■ Exercise prompt ■
Repeat the whole listing. Keep it exact.

· · · · ·

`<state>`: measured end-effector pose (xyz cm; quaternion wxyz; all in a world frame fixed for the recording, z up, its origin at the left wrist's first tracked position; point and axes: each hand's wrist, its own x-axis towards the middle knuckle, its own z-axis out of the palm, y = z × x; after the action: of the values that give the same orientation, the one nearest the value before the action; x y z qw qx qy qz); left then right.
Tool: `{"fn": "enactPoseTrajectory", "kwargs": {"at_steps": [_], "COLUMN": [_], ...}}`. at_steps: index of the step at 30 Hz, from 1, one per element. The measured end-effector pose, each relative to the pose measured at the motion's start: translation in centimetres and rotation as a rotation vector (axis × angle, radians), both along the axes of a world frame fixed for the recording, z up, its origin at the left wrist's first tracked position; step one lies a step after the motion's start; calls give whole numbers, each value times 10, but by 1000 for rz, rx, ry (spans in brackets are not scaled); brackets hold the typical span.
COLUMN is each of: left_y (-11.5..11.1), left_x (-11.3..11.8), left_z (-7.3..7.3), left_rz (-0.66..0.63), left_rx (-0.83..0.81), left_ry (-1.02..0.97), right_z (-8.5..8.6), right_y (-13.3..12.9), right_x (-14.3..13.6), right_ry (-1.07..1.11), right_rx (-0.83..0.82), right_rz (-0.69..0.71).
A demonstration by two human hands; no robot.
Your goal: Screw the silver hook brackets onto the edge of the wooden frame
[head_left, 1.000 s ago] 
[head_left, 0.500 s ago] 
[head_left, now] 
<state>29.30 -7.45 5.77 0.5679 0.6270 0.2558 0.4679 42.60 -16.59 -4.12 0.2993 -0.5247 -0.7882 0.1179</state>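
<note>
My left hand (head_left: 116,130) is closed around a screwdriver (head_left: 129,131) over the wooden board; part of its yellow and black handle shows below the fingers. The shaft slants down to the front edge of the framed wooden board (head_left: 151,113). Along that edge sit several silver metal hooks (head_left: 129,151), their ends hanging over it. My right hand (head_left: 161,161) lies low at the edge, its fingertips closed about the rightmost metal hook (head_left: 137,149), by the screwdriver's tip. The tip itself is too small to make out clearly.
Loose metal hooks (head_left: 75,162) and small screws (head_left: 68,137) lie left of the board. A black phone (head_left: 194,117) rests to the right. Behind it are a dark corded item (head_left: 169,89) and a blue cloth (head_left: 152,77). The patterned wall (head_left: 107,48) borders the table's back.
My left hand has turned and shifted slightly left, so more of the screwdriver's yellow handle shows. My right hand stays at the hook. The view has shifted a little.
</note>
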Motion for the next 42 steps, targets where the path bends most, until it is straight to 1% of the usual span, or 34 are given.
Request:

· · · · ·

■ Reply ■
`<state>`: measured end-effector pose (xyz cm; quaternion wxyz; all in a world frame fixed for the recording, z up, its origin at the left wrist's first tracked position; point and axes: each hand's wrist, its own x-axis towards the middle knuckle, its own z-axis out of the palm, y = z × x; after the action: of the values that give the same orientation, the one nearest the value before the action; x y z qw qx qy qz); left then right.
Tool: `{"fn": "enactPoseTrajectory", "kwargs": {"at_steps": [_], "COLUMN": [_], ...}}`. at_steps: index of the step at 30 Hz, from 1, one per element. The measured end-effector pose, each relative to the pose measured at the motion's start: translation in centimetres and rotation as a rotation vector (axis × angle, radians), both along the axes of a world frame fixed for the recording, z up, its origin at the left wrist's first tracked position; step one lies a step after the motion's start; calls give whole numbers, each value times 10, but by 1000 for rz, rx, ry (spans in brackets are not scaled); brackets hold the typical span.
COLUMN is each of: left_y (-11.5..11.1), left_x (-11.3..11.8), left_z (-7.3..7.3), left_rz (-0.66..0.63), left_rx (-0.83..0.81), left_ry (-1.02..0.97), right_z (-8.5..8.6), right_y (-13.3..12.9), right_x (-14.3..13.6), right_ry (-1.07..1.11), right_rx (-0.83..0.82), right_rz (-0.69..0.71).
A demonstration by two human hands; no robot.
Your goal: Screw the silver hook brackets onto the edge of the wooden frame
[head_left, 1.000 s ago] 
[head_left, 0.500 s ago] 
[head_left, now] 
<state>29.30 -7.45 5.77 0.5679 0.6270 0.2558 0.4679 42.60 -16.59 -4.12 0.2993 -0.5247 -0.7882 0.1179</state>
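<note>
My left hand (head_left: 116,130) is closed around a screwdriver (head_left: 129,131) over the wooden board; part of its yellow and black handle shows below the fingers. The shaft slants down to the front edge of the framed wooden board (head_left: 151,113). Along that edge sit several silver metal hooks (head_left: 129,151), their ends hanging over it. My right hand (head_left: 161,161) lies low at the edge, its fingertips closed about the rightmost metal hook (head_left: 137,149), by the screwdriver's tip. The tip itself is too small to make out clearly.
Loose metal hooks (head_left: 75,162) and small screws (head_left: 68,137) lie left of the board. A black phone (head_left: 194,117) rests to the right. Behind it are a dark corded item (head_left: 169,89) and a blue cloth (head_left: 152,77). The patterned wall (head_left: 107,48) borders the table's back.
My left hand has turned and shifted slightly left, so more of the screwdriver's yellow handle shows. My right hand stays at the hook. The view has shifted a little.
</note>
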Motion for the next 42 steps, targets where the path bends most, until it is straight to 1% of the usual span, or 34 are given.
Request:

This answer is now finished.